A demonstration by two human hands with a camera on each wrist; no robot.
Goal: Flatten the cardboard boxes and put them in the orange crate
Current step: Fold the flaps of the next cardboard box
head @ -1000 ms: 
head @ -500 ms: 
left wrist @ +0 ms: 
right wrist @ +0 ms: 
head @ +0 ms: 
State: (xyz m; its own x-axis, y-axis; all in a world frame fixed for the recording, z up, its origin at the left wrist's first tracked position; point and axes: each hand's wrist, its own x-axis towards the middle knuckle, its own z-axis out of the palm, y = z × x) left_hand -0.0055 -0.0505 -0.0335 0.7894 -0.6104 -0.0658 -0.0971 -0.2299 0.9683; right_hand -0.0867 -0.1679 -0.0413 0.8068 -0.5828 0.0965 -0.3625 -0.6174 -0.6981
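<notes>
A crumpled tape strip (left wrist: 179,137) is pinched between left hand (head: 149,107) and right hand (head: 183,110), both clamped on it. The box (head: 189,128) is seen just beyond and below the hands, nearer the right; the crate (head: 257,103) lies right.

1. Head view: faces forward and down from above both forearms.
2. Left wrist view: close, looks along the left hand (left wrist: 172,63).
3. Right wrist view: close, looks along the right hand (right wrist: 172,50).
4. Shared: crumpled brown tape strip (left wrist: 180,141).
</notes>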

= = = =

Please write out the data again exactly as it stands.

- **Task output**
A demonstration by two human hands with a camera on each wrist; no robot.
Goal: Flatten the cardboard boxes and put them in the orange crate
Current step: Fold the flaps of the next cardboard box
head @ -1000 ms: 
head @ -500 ms: 
left wrist @ +0 ms: 
right wrist @ +0 ms: 
head @ +0 ms: 
State: (xyz m; its own x-axis, y-axis; all in a world frame fixed for the recording, z up, its origin at the left wrist's first tracked position; point and axes: each hand's wrist, its own x-axis towards the middle knuckle, its own z-axis out of the palm, y = z × x) left_hand -0.0055 -0.0505 -0.0335 0.7894 -0.6104 -0.0658 -0.0971 -0.2299 0.9683; right_hand -0.0867 -0.1679 -0.0413 0.8068 -0.5828 0.0965 -0.3625 -0.6174 -0.6981
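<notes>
A crumpled tape strip (left wrist: 179,137) is pinched between left hand (head: 149,107) and right hand (head: 183,110), both clamped on it. The box (head: 189,128) is seen just beyond and below the hands, nearer the right; the crate (head: 257,103) lies right.

1. Head view: faces forward and down from above both forearms.
2. Left wrist view: close, looks along the left hand (left wrist: 172,63).
3. Right wrist view: close, looks along the right hand (right wrist: 172,50).
4. Shared: crumpled brown tape strip (left wrist: 180,141).
</notes>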

Nothing remains to be answered in this exercise.